Turris was not likely going to re-sign in Ottawa, so Nashville decided to become the key third team in the deal as Ottawa was willing to give up an impending UFA in Turris, but not a key young piece like Colin White or Logan Brown. Poile saw an opportunity to deal for a much-needed top-two center without giving up any regular roster players, and then promptly signed him to a long-term contract that will keep him in Nashville for the next six years for $36M.
Nashville is in “win now” mode in the respect that the club could be serious contenders over the next five years. At that point the club’s vaunted defence core will all be either in their early or mid 30’s and Rinne will be 40, so it made sense to add another player who will be in his playing prime over that period while not giving up any assets that will be in their true primes for at least another 3-4 years.
Ottawa – Loses Turris, Bowers, Hammond, a first- and a third-round pick; receives Duchene.
The Senators are counting on Duchene once again equalling the 70-point production that he reached in 2013-14. Since then his season high is 59 points while Turris has enjoyed a 64-point season. Since 2013-14, in fact, Turris has scored more points per game than Duchene, so for some at least there will be wonderment about why Ottawa also threw in their most recent first-round pick in Bowers and a first and third in 2018 to swap centers who essentially are producing at the same pace.
A number of hockey pundits have even suggested that Duchene is not a true number-one center at the NHL level, and while that could perhaps be argued, he will not hurt a team centering a top line as his speed, smarts and competitiveness make him an asset on the ice – one that coach Guy Boucher is bound to appreciate. I would expect Duchene to become a Boucher favourite right away and be his go-to center in most key situations.
Ottawa will be hoping that Duchene’s lower point totals the past few seasons were directly linked to MacKinnon taking first-line center minutes and linemates away from Duchene, who played on the wing quite a bit as well.
He was deemed good enough to play for Canada in both Olympics and World Cup events, so there’s no question that he’s still a highly-regarded player in NHL management and coaching circles.
Time will tell whether this trade ends up improving the Senators in the short term, but the club must have been concerned that Turris was not going to re-sign in Ottawa, and eventually he was going to have to be traded anyway, so picking up a player who is at least of equal value and two years younger made sense as there won’t be many players of Duchene’s ilk available between now and the trade deadline.

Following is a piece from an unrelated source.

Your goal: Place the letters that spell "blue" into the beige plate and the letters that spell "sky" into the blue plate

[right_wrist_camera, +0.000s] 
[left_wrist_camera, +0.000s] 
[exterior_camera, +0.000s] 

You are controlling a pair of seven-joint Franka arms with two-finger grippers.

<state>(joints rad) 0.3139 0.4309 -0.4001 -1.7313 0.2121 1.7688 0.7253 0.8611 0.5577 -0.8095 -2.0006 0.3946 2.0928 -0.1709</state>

Bowers and the first-round pick became more expendable with the excellent training camp performances by Logan Brown and most importantly Alex Formenton, who frankly outplayed Bowers in camp, and moved ahead of him on the depth chart. With Duchene, Colin White, Filip Chlpaik and Brown at center, odds were good Bowers would have been moved to the wing anyway, and he was likely destined to be at best a third-line winger on the club, so his value was not perhaps as high as the club had hoped when it selected him last June. The preponderance of talented young forwards in the system also made the trading of a first-round pick more palatable as well – the prospect cupboard right now is far from bare.

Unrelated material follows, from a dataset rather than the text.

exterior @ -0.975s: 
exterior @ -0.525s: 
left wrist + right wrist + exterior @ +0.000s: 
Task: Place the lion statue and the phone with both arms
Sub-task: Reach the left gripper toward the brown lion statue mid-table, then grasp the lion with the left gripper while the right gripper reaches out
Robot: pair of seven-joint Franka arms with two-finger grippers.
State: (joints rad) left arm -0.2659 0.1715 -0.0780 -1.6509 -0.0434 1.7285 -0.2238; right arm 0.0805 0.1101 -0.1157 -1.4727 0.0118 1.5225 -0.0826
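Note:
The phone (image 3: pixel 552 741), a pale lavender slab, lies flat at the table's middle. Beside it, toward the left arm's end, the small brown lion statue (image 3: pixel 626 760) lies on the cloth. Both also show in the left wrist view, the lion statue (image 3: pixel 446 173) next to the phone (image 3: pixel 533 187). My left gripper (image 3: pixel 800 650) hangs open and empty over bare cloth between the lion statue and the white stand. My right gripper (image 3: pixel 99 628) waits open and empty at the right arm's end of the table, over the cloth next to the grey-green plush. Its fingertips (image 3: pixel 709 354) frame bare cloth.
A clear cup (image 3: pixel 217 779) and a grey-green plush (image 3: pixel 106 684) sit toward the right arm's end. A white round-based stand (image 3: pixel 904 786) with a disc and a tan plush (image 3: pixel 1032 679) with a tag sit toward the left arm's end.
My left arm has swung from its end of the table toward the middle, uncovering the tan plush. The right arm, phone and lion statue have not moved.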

As is always the case – one should not jump to judgement on who were the winners and losers on such a complicated trade for at least five years. By then we’ll have a better idea of how Colorado’s young assets have developed, and we’ll also see if Turris helped lead Nashville back to the Cup finals or even a Cup victory, and if Duchene can ever match or exceed the offensive production that was expected of him since he hit the 70-point mark at the age of 23.